Novamente, futebol e política misturam-se: fala-se, pois,
de abertura e de “um suposto novo Santos”. De facto, em novembro de 1978, o
Santos, outro clube de futebol sedeado em São Paulo, foi campeão paulista pela
primeira vez após a saída de Pelé da agremiação, ocorrida em 1974. A suposta
(mas não verdadeira) nova equipa ecoa nas “promessas de abertura”, o que parece
indiciar que também estas são mera hipótese, sobretudo tendo em conta que “a
coisa”, a vida, o quotidiano, “vai aos trancos”, isto é, aos trambolhões.
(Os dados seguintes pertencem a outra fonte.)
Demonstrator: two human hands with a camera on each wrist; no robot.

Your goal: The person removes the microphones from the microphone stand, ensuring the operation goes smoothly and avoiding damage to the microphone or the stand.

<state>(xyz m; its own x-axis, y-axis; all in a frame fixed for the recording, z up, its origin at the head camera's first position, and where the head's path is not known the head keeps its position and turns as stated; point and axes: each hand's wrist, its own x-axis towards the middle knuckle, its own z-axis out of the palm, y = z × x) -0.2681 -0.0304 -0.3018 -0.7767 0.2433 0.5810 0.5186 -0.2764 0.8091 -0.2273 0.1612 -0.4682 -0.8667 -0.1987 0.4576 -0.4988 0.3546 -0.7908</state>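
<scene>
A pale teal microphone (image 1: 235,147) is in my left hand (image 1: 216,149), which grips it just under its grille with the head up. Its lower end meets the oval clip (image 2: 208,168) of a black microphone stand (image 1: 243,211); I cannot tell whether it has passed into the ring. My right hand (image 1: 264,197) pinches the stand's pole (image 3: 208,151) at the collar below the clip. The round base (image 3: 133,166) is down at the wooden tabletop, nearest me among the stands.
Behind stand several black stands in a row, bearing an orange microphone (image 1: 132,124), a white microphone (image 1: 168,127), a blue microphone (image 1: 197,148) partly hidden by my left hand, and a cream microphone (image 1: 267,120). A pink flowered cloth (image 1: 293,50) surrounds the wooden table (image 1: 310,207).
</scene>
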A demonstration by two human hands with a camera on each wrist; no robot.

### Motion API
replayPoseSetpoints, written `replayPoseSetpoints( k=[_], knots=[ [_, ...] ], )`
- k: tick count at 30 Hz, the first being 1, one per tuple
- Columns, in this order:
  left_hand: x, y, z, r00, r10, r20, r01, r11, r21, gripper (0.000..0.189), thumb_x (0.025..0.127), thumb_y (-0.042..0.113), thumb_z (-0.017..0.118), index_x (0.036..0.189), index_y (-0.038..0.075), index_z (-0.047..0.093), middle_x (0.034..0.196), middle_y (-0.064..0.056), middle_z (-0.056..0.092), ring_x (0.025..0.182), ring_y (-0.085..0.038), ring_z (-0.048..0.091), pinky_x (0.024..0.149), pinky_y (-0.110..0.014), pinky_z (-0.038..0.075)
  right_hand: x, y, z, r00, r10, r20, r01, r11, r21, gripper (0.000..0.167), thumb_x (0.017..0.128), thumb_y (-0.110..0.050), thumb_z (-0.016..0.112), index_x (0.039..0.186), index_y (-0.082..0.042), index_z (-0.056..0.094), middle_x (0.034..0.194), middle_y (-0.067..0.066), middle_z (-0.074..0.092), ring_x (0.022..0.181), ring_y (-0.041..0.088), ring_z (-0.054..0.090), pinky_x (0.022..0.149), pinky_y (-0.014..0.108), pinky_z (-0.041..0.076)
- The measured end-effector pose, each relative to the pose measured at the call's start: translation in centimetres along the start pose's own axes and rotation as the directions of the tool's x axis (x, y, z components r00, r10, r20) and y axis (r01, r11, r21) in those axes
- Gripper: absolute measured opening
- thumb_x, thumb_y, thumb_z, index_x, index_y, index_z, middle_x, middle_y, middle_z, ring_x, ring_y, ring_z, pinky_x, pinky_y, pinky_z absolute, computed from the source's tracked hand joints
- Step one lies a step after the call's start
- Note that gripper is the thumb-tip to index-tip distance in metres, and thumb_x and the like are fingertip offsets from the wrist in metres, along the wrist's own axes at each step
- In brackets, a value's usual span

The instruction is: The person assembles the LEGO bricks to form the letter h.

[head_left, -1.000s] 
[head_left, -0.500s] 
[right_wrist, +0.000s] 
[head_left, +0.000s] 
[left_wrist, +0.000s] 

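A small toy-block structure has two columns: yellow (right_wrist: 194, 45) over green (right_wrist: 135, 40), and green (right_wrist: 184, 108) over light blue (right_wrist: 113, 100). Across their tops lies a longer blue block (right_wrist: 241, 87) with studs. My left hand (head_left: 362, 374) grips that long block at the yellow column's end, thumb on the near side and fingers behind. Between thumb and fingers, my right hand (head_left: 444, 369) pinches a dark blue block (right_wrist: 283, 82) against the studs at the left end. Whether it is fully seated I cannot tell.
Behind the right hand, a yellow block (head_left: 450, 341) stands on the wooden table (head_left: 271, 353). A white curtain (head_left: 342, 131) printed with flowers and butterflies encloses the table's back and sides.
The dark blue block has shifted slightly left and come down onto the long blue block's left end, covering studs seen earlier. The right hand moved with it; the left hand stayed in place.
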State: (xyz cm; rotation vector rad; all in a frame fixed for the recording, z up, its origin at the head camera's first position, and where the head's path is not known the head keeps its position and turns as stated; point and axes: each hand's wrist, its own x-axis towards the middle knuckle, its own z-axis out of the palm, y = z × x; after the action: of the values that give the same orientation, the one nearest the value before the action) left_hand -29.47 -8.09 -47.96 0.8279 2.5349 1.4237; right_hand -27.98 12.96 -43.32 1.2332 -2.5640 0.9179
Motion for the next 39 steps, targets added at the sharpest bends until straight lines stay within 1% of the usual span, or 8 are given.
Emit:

Note-se como o sujeito poético volta a sobrepor assuntos aparentemente
conflituantes: abertura e Santos, política e futebol. Não deixa de ser irónico
o facto de, atualmente, o desporto continuar a ser um veículo do qual os
políticos se procuram aproveitar e cavalgar para efeitos de popularidade. O
Presidente da República, Marcelo Rebelo de Sousa, o Primeiro-Ministro, António
Costa, e o Presidente da Assembleia da República, Santos Silva, tencionam
deslocar-se ao Catar para assistir a jogos da seleção portuguesa de futebol no
Mundial do presente ano.
Por falar em ironia, a terceira estrofe está prenhe deste
recurso estilístico: o céu tem mais estrelas, mas a melhor conjunção é a que se
alinha nos ombros de um general, metonímia do poder militar. O nome «conjunção»
pertence tanto ao campo da astronomia como da astrologia e significa
proximidade aparente de dois planetas ou de outros corpos celestes, naves ou sondas,
que se encontram no mesmo alinhamento, vistos da perspetiva do nosso planeta.
Esta estrofe indicia que posturas transcendentais ou místicas (“estrelas” no
céu, “horóscopo”) passam para segundo plano comparativamente à “melhor
conjunção”, neste caso a “melhor circunstância” (“estrelas no ombro”, “chão”).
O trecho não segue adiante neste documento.